_TASK TO COMPLETE_:
Only the lines of the data below from the one with "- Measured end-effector" through the one with "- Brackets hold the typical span" are wanted. Repeat them exactly.

[RECORDED INFORMATION Boundary: Start]

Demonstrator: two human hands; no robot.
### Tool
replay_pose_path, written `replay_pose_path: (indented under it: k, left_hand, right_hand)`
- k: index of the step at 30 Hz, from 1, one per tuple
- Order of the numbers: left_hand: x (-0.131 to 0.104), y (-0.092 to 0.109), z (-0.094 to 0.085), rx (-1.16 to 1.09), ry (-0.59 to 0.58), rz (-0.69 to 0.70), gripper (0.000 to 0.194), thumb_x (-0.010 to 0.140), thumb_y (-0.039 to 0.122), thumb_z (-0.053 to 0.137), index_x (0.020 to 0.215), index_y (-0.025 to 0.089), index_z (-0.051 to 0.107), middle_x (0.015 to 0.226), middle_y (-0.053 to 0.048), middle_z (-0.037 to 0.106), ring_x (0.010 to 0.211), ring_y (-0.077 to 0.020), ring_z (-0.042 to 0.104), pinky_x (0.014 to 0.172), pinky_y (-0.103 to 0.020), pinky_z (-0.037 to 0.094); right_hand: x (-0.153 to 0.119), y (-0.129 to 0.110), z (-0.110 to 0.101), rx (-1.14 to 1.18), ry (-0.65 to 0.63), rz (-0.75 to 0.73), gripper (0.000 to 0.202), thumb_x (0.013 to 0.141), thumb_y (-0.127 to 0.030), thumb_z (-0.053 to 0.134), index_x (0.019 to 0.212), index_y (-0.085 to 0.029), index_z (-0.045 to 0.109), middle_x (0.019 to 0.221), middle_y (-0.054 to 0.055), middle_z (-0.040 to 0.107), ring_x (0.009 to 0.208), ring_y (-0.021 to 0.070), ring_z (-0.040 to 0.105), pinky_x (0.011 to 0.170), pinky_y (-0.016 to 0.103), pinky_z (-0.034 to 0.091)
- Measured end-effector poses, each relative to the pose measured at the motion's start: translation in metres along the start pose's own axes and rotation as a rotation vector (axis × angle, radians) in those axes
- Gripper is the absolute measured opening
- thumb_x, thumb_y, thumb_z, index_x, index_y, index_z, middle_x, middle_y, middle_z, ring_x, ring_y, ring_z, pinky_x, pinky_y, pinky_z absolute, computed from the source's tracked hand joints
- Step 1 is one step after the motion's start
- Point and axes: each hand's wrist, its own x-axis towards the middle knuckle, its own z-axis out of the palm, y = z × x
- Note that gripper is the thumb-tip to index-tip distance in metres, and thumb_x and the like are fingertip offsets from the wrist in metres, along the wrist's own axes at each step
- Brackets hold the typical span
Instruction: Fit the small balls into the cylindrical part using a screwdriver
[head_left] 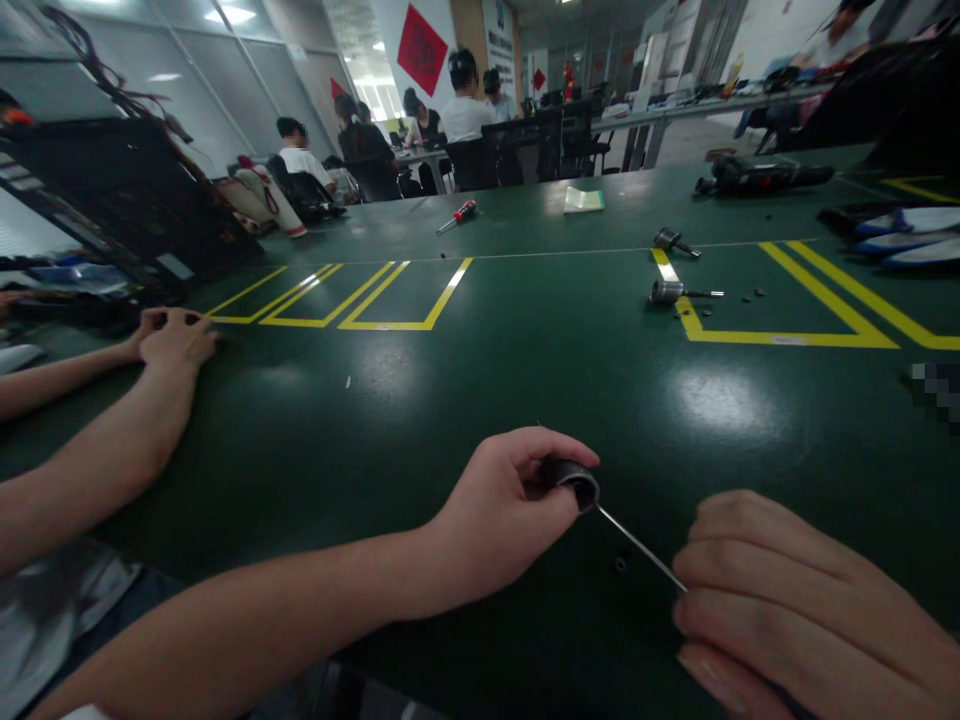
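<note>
Metal cup (573,473), toward worktop's (420,400) near edge; likely stiff, slick; hold outer wall; left grip (517,505) pinching cup; right grip (795,610) pinching rod (637,543).

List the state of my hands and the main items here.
Dark round metal cup: held, mouth open.
Left hand: closed around the cup.
Thin silver metal rod: held, meeting the cup's rim.
Right hand: holding the rod.
Two grey metal cylinders with shafts: on their sides.
Red-handled screwdriver: lying flat.
Small black ring: lying loose.
</note>
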Motion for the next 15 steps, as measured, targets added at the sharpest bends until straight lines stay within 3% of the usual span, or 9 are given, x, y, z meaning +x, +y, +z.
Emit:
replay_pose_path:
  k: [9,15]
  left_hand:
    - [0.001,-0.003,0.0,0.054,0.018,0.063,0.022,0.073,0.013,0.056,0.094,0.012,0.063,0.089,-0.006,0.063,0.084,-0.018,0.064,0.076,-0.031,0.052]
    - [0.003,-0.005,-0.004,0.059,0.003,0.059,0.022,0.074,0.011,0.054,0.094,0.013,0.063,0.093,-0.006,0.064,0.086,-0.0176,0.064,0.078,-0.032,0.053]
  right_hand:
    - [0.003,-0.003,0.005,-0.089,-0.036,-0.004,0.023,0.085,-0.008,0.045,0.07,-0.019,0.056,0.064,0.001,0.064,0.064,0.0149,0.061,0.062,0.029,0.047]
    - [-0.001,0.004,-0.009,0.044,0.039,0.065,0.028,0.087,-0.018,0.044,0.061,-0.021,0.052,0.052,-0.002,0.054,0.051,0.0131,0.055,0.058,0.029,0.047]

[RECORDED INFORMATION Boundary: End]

_WRITTEN RESPONSE_:
- Measured end-effector poses, each relative to the pose measured at the motion's start: translation in metres along the start pose's own axes and rotation as a rotation vector (axis × angle, radians) in those axes
- Gripper is the absolute measured opening
- thumb_x, thumb_y, thumb_z, index_x, index_y, index_z, middle_x, middle_y, middle_z, ring_x, ring_y, ring_z, pinky_x, pinky_y, pinky_z absolute, computed from the source's tracked hand joints
- Step 1 is one step after the motion's start
- Point and axes: each hand's wrist, its own x-axis towards the middle knuckle, its own z-axis out of the palm, y = z × x
- Note that gripper is the thumb-tip to index-tip distance in metres, and thumb_x and the like are fingertip offsets from the wrist in metres, along the wrist's own axes at each step
- Brackets hold the typical span

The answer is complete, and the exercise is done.